Follow up: even with the backend set as tensorflow (CPU install) I get the same issue with the dimensions:

python qlearn.py -m "Run"
Recommended matplotlib backend is `Agg` for full skimage.viewer functionality.
libpng warning: iCCP: known incorrect sRGB profile
libpng warning: iCCP: known incorrect sRGB profile
libpng warning: iCCP: known incorrect sRGB profile
libpng warning: iCCP: known incorrect sRGB profile
libpng warning: iCCP: known incorrect sRGB profile
libpng warning: iCCP: known incorrect sRGB profile
libpng warning: iCCP: known incorrect sRGB profile
libpng warning: iCCP: known incorrect sRGB profile
libpng warning: iCCP: known incorrect sRGB profile
libpng warning: iCCP: known incorrect sRGB profile
libpng warning: iCCP: known incorrect sRGB profile
libpng warning: iCCP: known incorrect sRGB profile
libpng warning: iCCP: known incorrect sRGB profile
libpng warning: iCCP: known incorrect sRGB profile
libpng warning: iCCP: known incorrect sRGB profile
Using TensorFlow backend.
Now we build the model
We finish building the model
Now we load weight
Traceback (most recent call last):
  File "qlearn.py", line 198, in <module>
    main()
  File "qlearn.py", line 195, in main
    playGame(args)
  File "qlearn.py", line 189, in playGame
    trainNetwork(model,args)
  File "qlearn.py", line 85, in trainNetwork
    model.load_weights("model.h5")
  File "/Users/mleborgne/Library/Python/2.7/lib/python/site-packages/keras/engine/topology.py", line 2500, in load_weights
    self.load_weights_from_hdf5_group(f)
  File "/Users/mleborgne/Library/Python/2.7/lib/python/site-packages/keras/engine/topology.py", line 2585, in load_weights_from_hdf5_group
    K.batch_set_value(weight_value_tuples)
  File "/Users/mleborgne/Library/Python/2.7/lib/python/site-packages/keras/backend/tensorflow_backend.py", line 963, in batch_set_value
    assign_op = x.assign(assign_placeholder)
  File "/Users/mleborgne/Library/Python/2.7/lib/python/site-packages/tensorflow/python/ops/variables.py", line 505, in assign
    return state_ops.assign(self._variable, value, use_locking=use_locking)
  File "/Users/mleborgne/Library/Python/2.7/lib/python/site-packages/tensorflow/python/ops/gen_state_ops.py", line 45, in assign
    use_locking=use_locking, name=name)
  File "/Users/mleborgne/Library/Python/2.7/lib/python/site-packages/tensorflow/python/framework/op_def_library.py", line 749, in apply_op
    op_def=op_def)
  File "/Users/mleborgne/Library/Python/2.7/lib/python/site-packages/tensorflow/python/framework/ops.py", line 2382, in create_op
    set_shapes_for_outputs(ret)
  File "/Users/mleborgne/Library/Python/2.7/lib/python/site-packages/tensorflow/python/framework/ops.py", line 1783, in set_shapes_for_outputs
    shapes = shape_func(op)
  File "/Users/mleborgne/Library/Python/2.7/lib/python/site-packages/tensorflow/python/framework/common_shapes.py", line 596, in call_cpp_shape_fn
    raise ValueError(err.message)
ValueError: Dimension 0 in both shapes must be equal, but are 8 and 32

Ok so I found a way to fix this:

  1. Delete model.h5
  2. Run python qlearn.py -m "Train"
  3. Run python qlearn.py -m "Run". There's now a new model.h5 and it works.
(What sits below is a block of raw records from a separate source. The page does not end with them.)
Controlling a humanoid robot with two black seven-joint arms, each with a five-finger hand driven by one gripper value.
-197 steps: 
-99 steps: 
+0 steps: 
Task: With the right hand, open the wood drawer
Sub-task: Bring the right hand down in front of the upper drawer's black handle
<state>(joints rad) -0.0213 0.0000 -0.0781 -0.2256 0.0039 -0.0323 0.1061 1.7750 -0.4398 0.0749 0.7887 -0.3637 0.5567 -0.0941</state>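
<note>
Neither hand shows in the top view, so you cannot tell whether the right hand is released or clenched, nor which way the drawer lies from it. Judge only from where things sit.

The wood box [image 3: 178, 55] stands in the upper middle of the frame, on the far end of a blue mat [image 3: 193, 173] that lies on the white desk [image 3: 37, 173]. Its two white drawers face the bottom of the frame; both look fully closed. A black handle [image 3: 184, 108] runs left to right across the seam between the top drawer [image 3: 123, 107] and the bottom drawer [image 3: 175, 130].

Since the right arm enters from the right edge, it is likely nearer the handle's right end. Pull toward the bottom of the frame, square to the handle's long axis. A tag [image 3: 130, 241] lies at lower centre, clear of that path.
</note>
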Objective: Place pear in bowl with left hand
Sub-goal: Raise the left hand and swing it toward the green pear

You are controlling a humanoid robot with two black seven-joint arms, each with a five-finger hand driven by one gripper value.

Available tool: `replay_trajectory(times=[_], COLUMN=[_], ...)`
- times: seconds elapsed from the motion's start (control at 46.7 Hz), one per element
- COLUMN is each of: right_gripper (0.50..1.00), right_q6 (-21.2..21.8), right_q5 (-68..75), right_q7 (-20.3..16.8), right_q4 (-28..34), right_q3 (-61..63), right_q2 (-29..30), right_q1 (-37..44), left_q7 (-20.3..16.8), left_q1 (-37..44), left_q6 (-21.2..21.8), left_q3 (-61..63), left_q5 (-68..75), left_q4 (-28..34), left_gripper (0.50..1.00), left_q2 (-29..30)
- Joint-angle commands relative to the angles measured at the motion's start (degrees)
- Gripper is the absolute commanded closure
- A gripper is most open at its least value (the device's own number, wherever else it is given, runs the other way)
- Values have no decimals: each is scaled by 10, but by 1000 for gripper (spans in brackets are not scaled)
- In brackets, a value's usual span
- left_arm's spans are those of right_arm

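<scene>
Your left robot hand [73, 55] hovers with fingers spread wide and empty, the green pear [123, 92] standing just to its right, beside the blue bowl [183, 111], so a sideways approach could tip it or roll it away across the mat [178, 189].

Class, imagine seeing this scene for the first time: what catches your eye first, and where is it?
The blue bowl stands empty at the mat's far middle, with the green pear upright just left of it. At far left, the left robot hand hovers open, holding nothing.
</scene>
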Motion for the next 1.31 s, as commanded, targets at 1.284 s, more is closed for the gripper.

However, I don't have access a machine powerful enough to run step 2 for enough time steps. So my model.h5 is really poorly trained, even after letting it train for a couple of hours. Could you train the network again with the code you have committed in you repo and then re-upload a fresh model.h5? I'm suspecting that is the source of the issue.

Thanks!

Hi Marion, can i check with you which version of the keras are you using?
The latest Keras has changed from theano to tensorflow therefore the
dim_ordering is now TF instead of TH. When i post the blog 3 months back i
am still using older version of Keras which is default to theano.

You can try to amend the CNN to default to dim_ordering to TH amd see if it
works

Cheers

2016年10月13日 07:45 於 "Marion Le Borgne" notifications@github.com 寫道:

Ok so I found a way to fix this:

  1. Delete model.h5
  2. Run python qlearn.py -m "Train"
  3. Run python qlearn.py -m "Run". There's now a new model.h5 and it works.
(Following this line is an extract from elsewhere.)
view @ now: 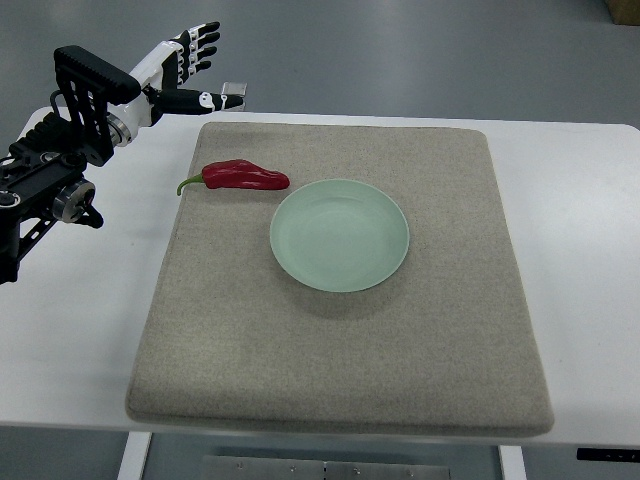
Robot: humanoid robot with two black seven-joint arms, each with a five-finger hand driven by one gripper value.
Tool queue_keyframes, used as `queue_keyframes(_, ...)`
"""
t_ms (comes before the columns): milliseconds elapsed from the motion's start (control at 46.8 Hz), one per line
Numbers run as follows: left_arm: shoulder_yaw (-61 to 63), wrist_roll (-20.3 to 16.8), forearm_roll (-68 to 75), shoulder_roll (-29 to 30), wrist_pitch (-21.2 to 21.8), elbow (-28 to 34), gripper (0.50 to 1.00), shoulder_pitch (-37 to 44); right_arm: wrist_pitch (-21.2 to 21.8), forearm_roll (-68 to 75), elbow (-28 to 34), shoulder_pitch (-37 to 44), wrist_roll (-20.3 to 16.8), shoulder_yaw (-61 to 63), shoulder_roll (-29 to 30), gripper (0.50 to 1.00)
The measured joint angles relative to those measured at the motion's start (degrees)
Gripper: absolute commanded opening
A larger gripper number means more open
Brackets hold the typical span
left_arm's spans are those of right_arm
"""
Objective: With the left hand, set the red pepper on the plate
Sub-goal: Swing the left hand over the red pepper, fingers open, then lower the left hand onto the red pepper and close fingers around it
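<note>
Left hand [185, 62] raised, fingers spread and empty, poised above red pepper [240, 177] lying just beside plate [339, 235] on mat [340, 360].

1 top view, steep downward look from robot's side, whole mat [340, 290] on table [580, 260] framed.

Pretty bright, even overhead light here, no glare. Everything's sharp. Just a soft shadow under the plate [339, 235].
</note>
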Motion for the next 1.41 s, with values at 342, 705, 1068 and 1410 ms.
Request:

However, I don't have access a machine powerful enough to run step 2 for
enough time steps. So my model.h5 is really poorly trained, even after
letting it train for a couple of hours. Could you train the network again
with the code you have committed in you repo and then re-upload a fresh
model.h5? I'm suspecting that is the source of the issue.

Thanks!


You are receiving this because you are subscribed to this thread.
Reply to this email directly, view it on GitHub
#3 (comment),
or mute the thread
https://github.com/notifications/unsubscribe-auth/AO1sY63rZtqopcZ9jk5eVo0Mhcx_x-Ipks5qzXERgaJpZM4KVStq
.

Thanks @yanpanlau adding , dim_ordering="th" to the end of Convolution2D layer helped me.

@marionleborgne Nice to meet you here, i was following your projects with BCI and nupic, wish good like with Deep RL,

PS, guys, how do you find Comma-env environment for NLP RL form facebook?
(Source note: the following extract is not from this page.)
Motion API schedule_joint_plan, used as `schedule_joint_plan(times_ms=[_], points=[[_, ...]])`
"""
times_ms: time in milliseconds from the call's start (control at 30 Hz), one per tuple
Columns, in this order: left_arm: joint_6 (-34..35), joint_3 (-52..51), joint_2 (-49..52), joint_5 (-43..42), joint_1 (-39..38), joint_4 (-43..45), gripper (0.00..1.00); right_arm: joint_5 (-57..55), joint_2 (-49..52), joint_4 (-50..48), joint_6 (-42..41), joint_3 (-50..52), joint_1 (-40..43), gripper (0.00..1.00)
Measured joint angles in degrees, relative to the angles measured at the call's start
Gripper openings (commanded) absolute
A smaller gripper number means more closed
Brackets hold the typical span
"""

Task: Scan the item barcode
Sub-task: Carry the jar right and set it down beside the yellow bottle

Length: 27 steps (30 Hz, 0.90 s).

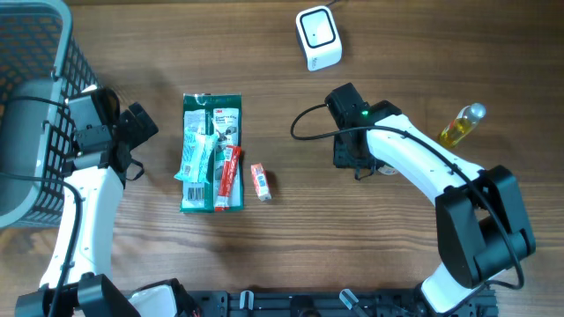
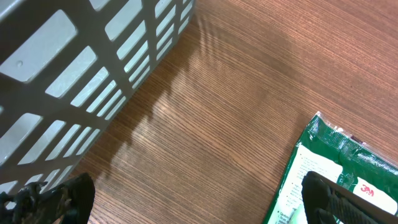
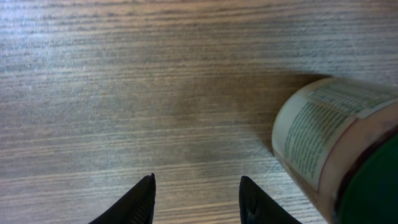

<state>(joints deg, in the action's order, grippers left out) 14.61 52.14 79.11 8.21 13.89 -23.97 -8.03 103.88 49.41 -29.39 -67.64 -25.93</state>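
A white barcode scanner [image 1: 317, 37] stands at the back of the table. My right gripper [image 1: 363, 169] [image 3: 197, 199] hangs low over bare wood, open, with nothing between its fingertips. Just to its right in the right wrist view lies a round container [image 3: 317, 140] with a printed label and a green end; the arm hides it in the overhead view. My left gripper [image 1: 139, 123] [image 2: 199, 202] is wide open next to the basket, its right finger [image 2: 336, 199] over the edge of a green packet [image 1: 211, 151] [image 2: 323, 162].
A grey mesh basket [image 1: 35, 97] [image 2: 74, 68] fills the left edge. On the green packet lie a pale tube [image 1: 197, 157] and a red tube [image 1: 227, 176]. A small red and white item [image 1: 261, 181] lies beside it. A yellow bottle [image 1: 462, 125] rests at the right.
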Motion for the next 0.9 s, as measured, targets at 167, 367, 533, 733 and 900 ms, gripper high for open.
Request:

@yanpanlau Hi 😄 I am using keras v 1.1.0. And you're right, adding dim_ordering='th' in the convolutional layer did the trick!

For others, if you are running Keras with a Theano backend, then edit qlearn.py and add dim_ordering='th' in the following lines:

model.add(Convolution2D(32, 8, 8, subsample=(4,4),init=lambda shape, name: normal(shape, scale=0.01, name=name), dim_ordering='th', borde\
r_mode='same',input_shape=(img_channels,img_rows,img_cols)))
    model.add(Activation('relu'))
    model.add(Convolution2D(64, 4, 4, subsample=(2,2),init=lambda shape, name: normal(shape, scale=0.01, name=name), dim_ordering='th', borde\
r_mode='same'))
    model.add(Activation('relu'))
    model.add(Convolution2D(64, 3, 3, subsample=(1,1),init=lambda shape, name: normal(shape, scale=0.01, name=name), dim_ordering='th', borde\
r_mode='same'))

@Timopheym nice to meet you ;)

Actually I take my comment in #3 (comment) back. Instead of editing @yanpanlau 's code, just edit the keras conf file.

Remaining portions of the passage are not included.